Institute for Health and Social Policy, McGill University, Montreal, Canada.
Department of Family Medicine, McMaster Program for Education Research, Innovation and Theory, McMaster University, Hamilton, Canada.
BMC Med Ethics. 2020 Feb 10;21(1):15. doi: 10.1186/s12910-020-0455-x.
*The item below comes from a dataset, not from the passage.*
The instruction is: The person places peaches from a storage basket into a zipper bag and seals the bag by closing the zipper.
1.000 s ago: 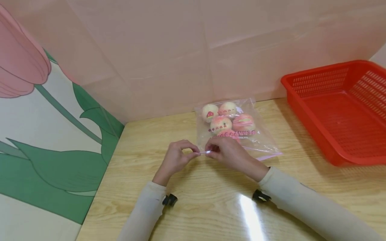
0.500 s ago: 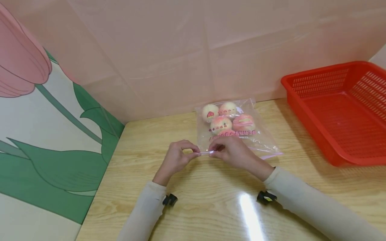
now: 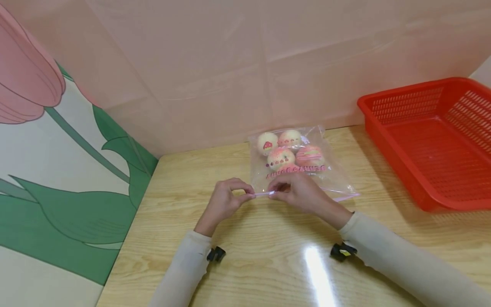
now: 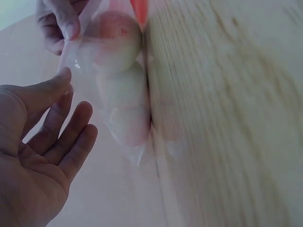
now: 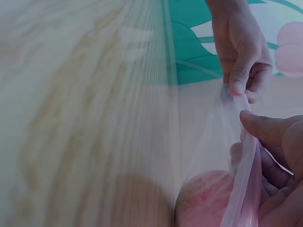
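Observation:
A clear zip-top bag (image 3: 337, 177) with pink print lies on the table. Several pale-and-pink peaches (image 3: 281, 157) are inside it. In the head view, its pinkish seal strip (image 3: 262, 194) faces me and is lifted at the left end. My left hand (image 3: 226, 200) pinches that end between thumb and index finger; in the left wrist view the other fingers (image 4: 78, 142) are spread loosely. My right hand (image 3: 297, 194) pinches the strip a short way to the right, thumb (image 5: 267, 127) on one side and fingers behind. A bright glint shows at the right fingertips.
A red plastic basket (image 3: 452, 149) with slotted walls stands on the right of the wooden table (image 3: 261, 256). A pinkish sheet (image 3: 199, 76) rises behind the table. A tulip-patterned panel (image 3: 76, 213) is at the left.
My right hand has slid slightly rightward along the seal strip, widening the gap between the hands. My left hand keeps its place, and the bag has hardly moved.

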Tool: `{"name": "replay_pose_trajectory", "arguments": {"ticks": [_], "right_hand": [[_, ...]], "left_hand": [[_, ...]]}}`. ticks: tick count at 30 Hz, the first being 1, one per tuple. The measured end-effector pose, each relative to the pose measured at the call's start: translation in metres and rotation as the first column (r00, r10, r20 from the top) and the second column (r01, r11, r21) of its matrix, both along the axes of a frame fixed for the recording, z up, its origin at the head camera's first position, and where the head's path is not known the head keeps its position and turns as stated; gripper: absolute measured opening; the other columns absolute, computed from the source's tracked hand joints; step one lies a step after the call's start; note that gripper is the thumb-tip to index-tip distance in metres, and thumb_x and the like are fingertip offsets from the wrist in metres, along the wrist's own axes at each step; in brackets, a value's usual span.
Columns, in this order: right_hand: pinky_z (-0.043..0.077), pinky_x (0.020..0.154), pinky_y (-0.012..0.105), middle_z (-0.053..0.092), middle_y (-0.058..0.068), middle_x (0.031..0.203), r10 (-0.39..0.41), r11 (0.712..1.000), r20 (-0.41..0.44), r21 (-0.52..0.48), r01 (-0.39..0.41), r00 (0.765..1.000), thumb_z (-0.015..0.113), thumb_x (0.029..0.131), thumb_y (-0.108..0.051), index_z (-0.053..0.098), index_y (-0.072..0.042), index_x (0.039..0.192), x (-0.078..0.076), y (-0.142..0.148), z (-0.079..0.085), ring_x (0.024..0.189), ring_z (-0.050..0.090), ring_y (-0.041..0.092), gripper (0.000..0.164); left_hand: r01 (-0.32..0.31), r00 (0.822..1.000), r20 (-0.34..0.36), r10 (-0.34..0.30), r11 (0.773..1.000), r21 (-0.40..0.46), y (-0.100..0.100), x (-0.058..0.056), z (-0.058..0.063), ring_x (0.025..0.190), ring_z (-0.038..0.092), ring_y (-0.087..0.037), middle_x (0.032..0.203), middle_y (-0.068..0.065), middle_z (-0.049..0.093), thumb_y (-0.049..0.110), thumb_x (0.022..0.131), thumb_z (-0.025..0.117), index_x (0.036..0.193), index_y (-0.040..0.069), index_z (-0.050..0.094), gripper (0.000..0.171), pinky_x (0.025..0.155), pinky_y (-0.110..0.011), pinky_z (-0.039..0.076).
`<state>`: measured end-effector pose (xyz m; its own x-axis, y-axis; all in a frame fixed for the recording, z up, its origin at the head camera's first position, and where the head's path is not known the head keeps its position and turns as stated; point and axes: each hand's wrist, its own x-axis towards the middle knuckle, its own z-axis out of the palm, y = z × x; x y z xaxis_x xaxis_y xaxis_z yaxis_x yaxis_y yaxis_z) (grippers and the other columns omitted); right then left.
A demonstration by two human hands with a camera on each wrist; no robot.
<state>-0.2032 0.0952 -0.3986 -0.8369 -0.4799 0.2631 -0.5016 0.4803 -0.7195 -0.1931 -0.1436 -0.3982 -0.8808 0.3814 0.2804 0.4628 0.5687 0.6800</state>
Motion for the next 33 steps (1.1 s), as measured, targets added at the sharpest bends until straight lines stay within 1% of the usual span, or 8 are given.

The clinical introduction of non-invasive prenatal testing for fetal aneuploidies is currently transforming the landscape of prenatal screening in many countries. Since it is noninvasive, safe and allows the early detection of abnormalities, NIPT expanded rapidly and the test is currently commercially available in most of the world. As NIPT is being introduced globally, its clinical implementation should consider various challenges, including the role of the surrounding social and cultural contexts. We conducted a qualitative study with healthcare professionals in Lebanon and Quebec as case studies, to highlight the relevance of cultural contexts and to explore the concerns that should be taken into account for an ethical implementation of NIPT.
We conducted semi-structured interviews with 20 healthcare professionals (HCPs), 10 from each country, practicing in the field of prenatal screening and follow up diagnostic testing, including obstetricians and gynecologists, nurses, medical geneticists and, genetic counselors. We aimed to 1) explore HCPs' perceptions and views regarding issues raised by NIPT and 2) to shed light on ways in which the introduction of the same technology (NIPT) in two different contexts (Lebanon and Quebec) raises common and different challenges that are influenced by the cultural norms and legal policies in place.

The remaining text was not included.